Records drawn from a dataset:
###

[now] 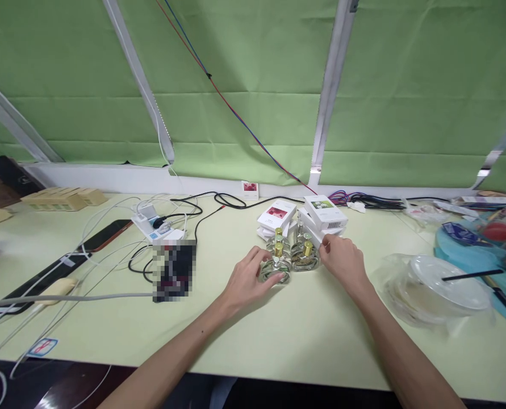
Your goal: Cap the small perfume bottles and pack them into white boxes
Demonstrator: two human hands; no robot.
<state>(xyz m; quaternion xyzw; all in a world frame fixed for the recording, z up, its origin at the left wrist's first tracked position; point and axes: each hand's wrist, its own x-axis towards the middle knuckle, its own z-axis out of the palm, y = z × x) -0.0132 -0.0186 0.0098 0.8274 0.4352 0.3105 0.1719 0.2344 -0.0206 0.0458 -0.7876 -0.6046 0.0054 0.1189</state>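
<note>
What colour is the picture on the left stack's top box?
The picture is pinkish red, in the head view.

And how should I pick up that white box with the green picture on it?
Perhaps pinch its left and right sides, coming from above with your right hand, which is close. The white box with the green picture lies face up atop other boxes, its sides showing, while clear bottles stand in front.

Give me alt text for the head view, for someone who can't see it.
A person's left hand curls around a small clear glass bottle among similar bottles, some gold-topped, while the right hand is beside stacked white cardboard boxes. Tangled grey, white and black cables lie leftward on the pale yellow-green table.
</note>
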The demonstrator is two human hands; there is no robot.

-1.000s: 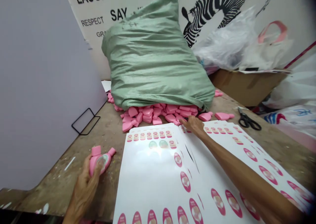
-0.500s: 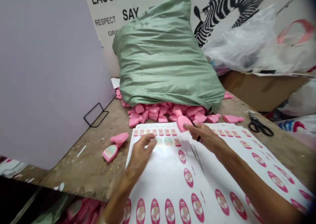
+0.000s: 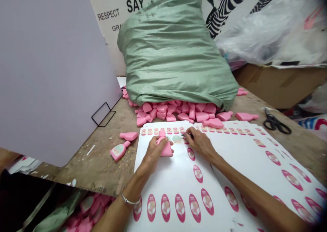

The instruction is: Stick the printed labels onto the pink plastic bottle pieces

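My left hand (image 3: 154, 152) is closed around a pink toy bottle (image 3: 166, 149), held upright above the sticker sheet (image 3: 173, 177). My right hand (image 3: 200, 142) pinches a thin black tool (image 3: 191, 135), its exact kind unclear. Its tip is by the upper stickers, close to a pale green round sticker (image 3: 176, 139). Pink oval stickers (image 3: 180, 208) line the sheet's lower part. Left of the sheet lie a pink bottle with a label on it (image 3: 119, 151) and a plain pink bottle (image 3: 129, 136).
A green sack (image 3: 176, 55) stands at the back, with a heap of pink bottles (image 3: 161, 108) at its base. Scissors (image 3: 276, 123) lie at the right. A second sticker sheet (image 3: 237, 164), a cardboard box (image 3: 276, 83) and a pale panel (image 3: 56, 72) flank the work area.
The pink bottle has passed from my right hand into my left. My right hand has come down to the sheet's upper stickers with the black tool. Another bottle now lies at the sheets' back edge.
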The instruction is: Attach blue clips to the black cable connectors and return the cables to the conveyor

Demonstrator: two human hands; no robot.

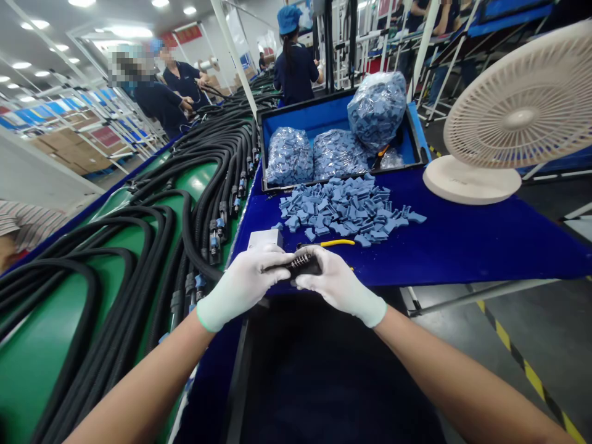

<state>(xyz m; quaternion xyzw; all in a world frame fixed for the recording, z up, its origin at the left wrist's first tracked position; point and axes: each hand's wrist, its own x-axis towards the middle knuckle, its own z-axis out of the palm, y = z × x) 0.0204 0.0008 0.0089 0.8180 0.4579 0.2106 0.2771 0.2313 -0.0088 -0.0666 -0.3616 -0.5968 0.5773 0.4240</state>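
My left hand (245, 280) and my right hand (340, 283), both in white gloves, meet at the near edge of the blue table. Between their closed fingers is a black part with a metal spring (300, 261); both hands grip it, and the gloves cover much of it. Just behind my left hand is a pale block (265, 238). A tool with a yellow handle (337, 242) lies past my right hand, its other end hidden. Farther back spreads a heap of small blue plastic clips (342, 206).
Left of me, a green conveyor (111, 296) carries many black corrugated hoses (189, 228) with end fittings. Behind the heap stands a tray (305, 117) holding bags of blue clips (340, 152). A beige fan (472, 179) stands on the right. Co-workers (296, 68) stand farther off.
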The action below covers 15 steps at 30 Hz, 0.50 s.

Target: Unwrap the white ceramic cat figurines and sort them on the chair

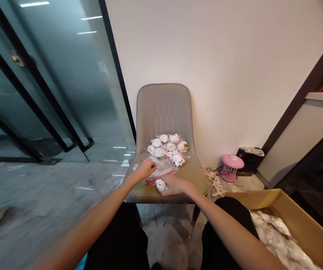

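Observation:
My right hand is closed on a small white figurine in clear wrapping, over the front of the chair seat. Right behind it lies a clear zip bag with a red strip along its near edge. My left hand is over the bag's left side with its fingers curled in; whatever they may pinch is hidden. Farther back on the seat, several white wrapped figurines lie in a loose cluster, a few with coloured marks.
Under everything is a padded chair against the wall. To my right, a cardboard box holds many white wrapped pieces. A pink lamp-like device and a black box stand on the floor. Glass doors are on the left.

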Tool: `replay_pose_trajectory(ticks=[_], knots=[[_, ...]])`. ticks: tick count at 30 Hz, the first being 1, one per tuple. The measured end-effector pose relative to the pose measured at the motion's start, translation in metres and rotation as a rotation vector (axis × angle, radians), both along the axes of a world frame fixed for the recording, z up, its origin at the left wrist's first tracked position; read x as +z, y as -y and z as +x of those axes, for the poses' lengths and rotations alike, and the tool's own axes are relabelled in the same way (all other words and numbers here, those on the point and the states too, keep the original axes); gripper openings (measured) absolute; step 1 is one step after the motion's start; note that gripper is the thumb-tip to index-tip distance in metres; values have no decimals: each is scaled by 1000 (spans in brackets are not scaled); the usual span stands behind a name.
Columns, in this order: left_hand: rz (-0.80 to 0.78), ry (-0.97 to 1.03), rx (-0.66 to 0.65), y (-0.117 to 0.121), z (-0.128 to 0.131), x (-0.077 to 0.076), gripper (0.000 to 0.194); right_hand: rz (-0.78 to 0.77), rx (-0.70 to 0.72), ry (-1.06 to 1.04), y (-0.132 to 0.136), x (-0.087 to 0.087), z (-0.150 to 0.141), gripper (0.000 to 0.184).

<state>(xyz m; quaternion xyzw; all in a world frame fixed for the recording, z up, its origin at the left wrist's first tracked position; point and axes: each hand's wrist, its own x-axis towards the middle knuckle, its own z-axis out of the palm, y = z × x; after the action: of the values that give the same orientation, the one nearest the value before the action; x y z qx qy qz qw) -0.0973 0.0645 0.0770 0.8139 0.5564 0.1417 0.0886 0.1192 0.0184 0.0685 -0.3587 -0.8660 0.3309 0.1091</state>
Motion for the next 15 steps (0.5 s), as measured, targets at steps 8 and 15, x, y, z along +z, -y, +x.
replay_pose_trajectory(ticks=[8, 15], knots=[[7, -15, -95, -5, 3, -10, 19, 74, -132, -297, -15, 18, 25, 43], [-47, 195, -100, -8, 9, -11, 23, 174, -85, -244, -14, -7, 6, 40]])
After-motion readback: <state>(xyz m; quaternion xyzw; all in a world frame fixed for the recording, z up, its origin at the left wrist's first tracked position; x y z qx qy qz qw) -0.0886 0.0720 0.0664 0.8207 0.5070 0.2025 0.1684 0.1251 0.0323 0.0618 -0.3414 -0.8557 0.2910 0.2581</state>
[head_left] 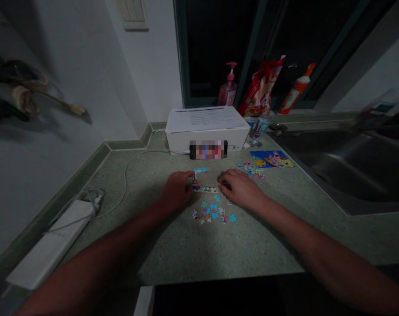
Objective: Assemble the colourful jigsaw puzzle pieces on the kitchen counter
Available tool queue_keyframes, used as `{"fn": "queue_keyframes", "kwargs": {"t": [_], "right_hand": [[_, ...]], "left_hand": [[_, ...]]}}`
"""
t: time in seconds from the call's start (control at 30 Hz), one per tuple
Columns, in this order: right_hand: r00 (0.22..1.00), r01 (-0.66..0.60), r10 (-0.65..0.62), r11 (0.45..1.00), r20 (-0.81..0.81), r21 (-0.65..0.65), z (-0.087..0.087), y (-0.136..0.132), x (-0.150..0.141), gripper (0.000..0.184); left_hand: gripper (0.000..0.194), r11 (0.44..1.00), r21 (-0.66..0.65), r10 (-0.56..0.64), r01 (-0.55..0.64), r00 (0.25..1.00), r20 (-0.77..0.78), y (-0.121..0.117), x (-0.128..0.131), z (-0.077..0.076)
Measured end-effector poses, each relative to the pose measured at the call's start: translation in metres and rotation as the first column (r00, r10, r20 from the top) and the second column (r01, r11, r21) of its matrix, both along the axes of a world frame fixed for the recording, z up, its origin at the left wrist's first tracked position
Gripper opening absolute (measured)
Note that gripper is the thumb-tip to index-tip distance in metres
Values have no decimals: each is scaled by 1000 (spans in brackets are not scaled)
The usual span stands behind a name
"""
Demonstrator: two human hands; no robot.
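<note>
A partly joined jigsaw puzzle (206,189) lies on the counter between my hands, showing a bottom row, a left side and a short blue top strip. At its left edge my left hand (177,189) is closed, thumb and fingers against the red side pieces. My right hand (240,186) has its fingers curled at the right end of the bottom row, fingertips touching it. Loose jigsaw pieces (214,215), many light blue, are scattered just below. A second heap of pieces (252,170) sits beyond my right hand, beside a colourful picture card (272,159).
Behind the puzzle stands a white box (207,125), with a cabled phone (208,150) leaning on it, its screen blurred. A power strip (54,245) lies left. Cans (261,127) stand near the sink (350,162) at right. A pump bottle (228,90) is by the window.
</note>
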State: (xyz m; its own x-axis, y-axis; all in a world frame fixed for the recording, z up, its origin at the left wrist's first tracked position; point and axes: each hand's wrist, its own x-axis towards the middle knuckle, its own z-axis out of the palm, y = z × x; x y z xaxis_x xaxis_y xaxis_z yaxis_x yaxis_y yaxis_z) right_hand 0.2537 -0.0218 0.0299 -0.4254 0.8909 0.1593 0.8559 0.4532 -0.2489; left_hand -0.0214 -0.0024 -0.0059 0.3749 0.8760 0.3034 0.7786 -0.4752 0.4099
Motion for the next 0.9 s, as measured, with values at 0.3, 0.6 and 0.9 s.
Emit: {"fn": "queue_keyframes", "kwargs": {"t": [0.3, 0.6, 0.9], "right_hand": [[1000, 4, -4, 1000, 8, -3, 0, 1, 0, 10], [1000, -1, 1, 1000, 12, -8, 0, 0, 0, 12], [1000, 11, -11, 1000, 5, -12, 1, 0, -1, 11]], "left_hand": [[44, 1000, -16, 7, -7, 1000, -1, -2, 2, 4], [44, 1000, -7, 5, -5, 1000, -6, 0, 1, 1], [44, 1000, -8, 9, -9, 1000, -14, -1, 1, 2]]}}
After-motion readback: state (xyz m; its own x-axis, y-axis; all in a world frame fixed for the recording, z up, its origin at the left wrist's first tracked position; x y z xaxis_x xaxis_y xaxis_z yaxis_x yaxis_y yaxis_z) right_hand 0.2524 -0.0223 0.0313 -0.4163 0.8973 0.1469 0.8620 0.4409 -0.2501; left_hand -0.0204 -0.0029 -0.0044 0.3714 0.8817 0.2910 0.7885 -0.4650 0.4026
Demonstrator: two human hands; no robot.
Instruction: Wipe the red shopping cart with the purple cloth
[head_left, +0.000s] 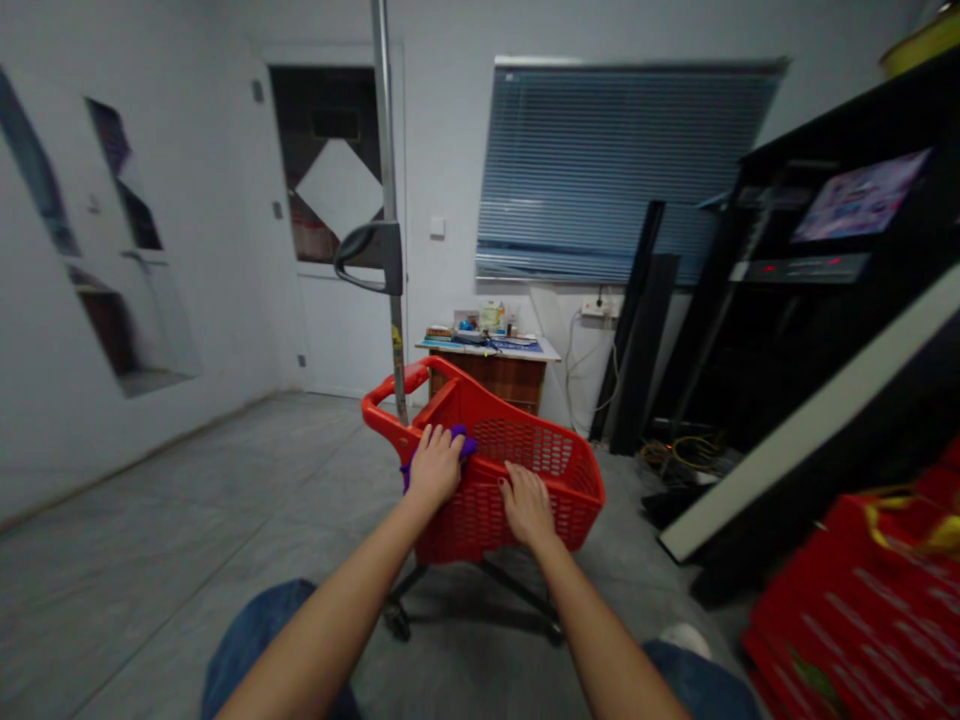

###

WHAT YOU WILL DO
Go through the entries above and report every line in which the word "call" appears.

WRITTEN RESPONSE
t: time in seconds from the call's start (control at 30 Hz), one per tuple
Measured end-effector poses, each relative to the pose measured at the call's start: translation in metres and rotation as the first column (r00, r10, r20 from the top) and the second column (r01, r11, r21) of its matrix, both along the axes of a world frame fixed for the recording, z up, its origin at the left wrist's first tracked position

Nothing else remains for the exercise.